You can avoid it completely with a strict, oil-free diet change that reverses the arterial blockage and improves vessel elasticity. Three months on the diet, and I feel better than I have in some time ... and it costs a lot less than the bypass.
A standard doctor's visit is approximately $40 at a doctor who trained in the US. More than 12 years ago just to walk in the door at a doctor's office in TX was $100 with everything else on top of that.
As Mr. Locke says, "How pathetic is it that we have to go to other countries for medical care that is out of our reach in the US?" And we keep hearing how the US has the best medical care in the world. How would we know? We can't get any of it.
I know first hand both the "American-style " for profit "clinicas" (hospitals) such as la Cima (where I had a MRI) or la Biblica (where I did a heart check up) on the one hand and the public hospitals on the other.
I also know US and French (WHO #1) hospitals first hand.
First let me state that for the "international hospitals" the quality of service, both medical and catering-accomm odation are level with first world countries. Doctors are competent and procedures are performed quickly. I met a number of US residents who came mostly for elective surgery and had three weeks recovery-vacati ons on the beach - all in all about a third the price the surgery alone would cost them in the US.
One word of caution still, although it does not apply to US visitors: if you show up at la Cima with an emergency they will hammer you with US prices.
Now the most interesting comparison is with the public hospitals in Costa Rica. I went there on emergency for a heart scare (just a scare, thanks) and the level of medicine is as good as in the private sector. The buildings are old and not as clean, there are no private rooms and the food is below average, but they have modern equipment and the doctors are excellent.
Total cost of the mandatory health insurance for my family of 4?
$80 a month.
I am not saying there are no problem, but if any one had doubts that medicine in the US is just for profit...

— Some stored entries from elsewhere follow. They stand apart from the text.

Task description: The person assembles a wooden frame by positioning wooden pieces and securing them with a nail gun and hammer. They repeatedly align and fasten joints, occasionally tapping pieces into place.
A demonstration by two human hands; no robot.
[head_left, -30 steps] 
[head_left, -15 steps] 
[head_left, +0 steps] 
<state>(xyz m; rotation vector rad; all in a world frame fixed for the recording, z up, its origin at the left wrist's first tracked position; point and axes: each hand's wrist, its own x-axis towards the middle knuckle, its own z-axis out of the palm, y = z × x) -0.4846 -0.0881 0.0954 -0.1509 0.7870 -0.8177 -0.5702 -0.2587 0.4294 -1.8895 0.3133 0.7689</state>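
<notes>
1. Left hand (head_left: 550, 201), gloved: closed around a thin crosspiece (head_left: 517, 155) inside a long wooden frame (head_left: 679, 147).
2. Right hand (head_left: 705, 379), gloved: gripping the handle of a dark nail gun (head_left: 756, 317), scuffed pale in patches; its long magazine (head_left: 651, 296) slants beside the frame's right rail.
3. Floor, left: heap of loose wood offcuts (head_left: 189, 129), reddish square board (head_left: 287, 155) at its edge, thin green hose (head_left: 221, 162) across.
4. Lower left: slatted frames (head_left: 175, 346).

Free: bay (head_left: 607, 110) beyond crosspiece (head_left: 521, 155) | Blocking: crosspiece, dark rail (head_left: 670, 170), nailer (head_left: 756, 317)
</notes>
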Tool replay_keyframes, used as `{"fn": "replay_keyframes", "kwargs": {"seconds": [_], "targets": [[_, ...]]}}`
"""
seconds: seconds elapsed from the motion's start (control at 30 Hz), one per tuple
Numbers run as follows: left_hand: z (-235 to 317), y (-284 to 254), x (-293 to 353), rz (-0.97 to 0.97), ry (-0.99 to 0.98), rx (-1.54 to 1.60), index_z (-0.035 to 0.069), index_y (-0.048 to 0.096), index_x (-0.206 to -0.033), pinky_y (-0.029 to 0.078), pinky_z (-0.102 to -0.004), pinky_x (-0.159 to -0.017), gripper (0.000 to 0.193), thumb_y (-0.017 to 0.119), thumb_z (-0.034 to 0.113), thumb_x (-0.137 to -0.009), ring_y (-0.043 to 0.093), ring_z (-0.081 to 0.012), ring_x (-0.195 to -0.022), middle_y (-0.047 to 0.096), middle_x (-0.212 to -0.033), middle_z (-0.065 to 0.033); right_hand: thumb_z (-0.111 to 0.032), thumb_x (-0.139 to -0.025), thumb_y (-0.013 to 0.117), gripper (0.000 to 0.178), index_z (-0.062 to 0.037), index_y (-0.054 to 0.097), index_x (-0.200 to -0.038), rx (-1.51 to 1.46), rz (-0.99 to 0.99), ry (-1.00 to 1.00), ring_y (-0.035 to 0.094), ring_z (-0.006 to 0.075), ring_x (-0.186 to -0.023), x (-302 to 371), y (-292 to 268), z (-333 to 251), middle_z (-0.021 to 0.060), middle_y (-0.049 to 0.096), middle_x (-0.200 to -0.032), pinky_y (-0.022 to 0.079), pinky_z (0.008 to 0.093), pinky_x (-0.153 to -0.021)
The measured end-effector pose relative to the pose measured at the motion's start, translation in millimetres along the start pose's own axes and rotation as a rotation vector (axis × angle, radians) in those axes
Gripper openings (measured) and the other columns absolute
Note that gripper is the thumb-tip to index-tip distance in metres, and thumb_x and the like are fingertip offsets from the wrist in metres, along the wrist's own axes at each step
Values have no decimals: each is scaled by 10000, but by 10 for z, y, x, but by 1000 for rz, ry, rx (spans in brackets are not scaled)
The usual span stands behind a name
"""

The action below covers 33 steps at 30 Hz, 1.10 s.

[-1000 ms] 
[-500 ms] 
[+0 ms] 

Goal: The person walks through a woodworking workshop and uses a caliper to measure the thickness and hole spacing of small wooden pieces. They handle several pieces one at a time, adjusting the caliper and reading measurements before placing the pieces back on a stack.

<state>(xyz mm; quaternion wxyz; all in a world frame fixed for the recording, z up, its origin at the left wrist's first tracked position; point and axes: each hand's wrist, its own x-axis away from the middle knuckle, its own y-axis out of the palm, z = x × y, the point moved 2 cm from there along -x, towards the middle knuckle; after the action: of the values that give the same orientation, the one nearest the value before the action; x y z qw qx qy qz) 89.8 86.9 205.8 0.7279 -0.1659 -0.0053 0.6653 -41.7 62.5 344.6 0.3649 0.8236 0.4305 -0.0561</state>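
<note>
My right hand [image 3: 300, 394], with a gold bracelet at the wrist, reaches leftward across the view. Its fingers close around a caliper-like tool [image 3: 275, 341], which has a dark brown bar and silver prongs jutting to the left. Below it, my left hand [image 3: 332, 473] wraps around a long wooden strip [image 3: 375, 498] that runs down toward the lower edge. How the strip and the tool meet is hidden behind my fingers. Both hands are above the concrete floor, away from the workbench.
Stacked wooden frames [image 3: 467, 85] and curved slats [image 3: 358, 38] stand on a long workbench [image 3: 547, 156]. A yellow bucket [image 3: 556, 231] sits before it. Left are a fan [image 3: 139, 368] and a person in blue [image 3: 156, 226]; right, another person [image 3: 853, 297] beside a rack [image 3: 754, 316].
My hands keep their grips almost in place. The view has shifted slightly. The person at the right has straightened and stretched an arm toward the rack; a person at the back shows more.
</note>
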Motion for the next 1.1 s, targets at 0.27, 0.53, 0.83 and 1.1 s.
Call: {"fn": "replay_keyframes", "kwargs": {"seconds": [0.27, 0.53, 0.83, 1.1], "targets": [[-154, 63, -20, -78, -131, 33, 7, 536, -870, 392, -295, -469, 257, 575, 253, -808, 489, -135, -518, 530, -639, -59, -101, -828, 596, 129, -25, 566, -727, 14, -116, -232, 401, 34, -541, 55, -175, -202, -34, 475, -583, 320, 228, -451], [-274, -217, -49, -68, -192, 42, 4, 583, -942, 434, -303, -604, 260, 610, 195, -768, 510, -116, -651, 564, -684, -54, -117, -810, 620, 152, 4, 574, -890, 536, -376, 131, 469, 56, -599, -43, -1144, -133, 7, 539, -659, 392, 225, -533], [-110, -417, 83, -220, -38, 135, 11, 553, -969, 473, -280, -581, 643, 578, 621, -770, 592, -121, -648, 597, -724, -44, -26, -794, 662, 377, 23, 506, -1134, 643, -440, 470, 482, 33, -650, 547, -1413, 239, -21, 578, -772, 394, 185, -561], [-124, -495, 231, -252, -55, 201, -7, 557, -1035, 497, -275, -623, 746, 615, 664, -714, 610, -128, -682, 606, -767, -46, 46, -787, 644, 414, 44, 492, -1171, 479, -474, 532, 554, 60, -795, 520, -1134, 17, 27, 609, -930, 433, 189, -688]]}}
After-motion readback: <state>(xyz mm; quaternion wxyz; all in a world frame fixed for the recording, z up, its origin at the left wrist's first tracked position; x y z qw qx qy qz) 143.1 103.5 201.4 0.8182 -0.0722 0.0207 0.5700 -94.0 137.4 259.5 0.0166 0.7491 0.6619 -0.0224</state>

Great People to People - Medical Tourism Plus.
I have TOUR4DOCS.COM, TOUR4DOCS.INFO, TOUR4DOCS.NET, TOUR4DOCS.ORG
It should be truly synergetic, information driven business -
I'm not sure what the future is going to be for a murmur, which I didn't have a year ago, but my doctor found in late November. The cardiologist wasn't very concerned about it at the time. For now, I've avoided having my chest ripped open and being unable to do _anything_ for six month, while it heals. By not having surgery, I'm saving a lot of money, and I have to eat anyway.
The alopaths don't know everything, and they don't always have the best solution.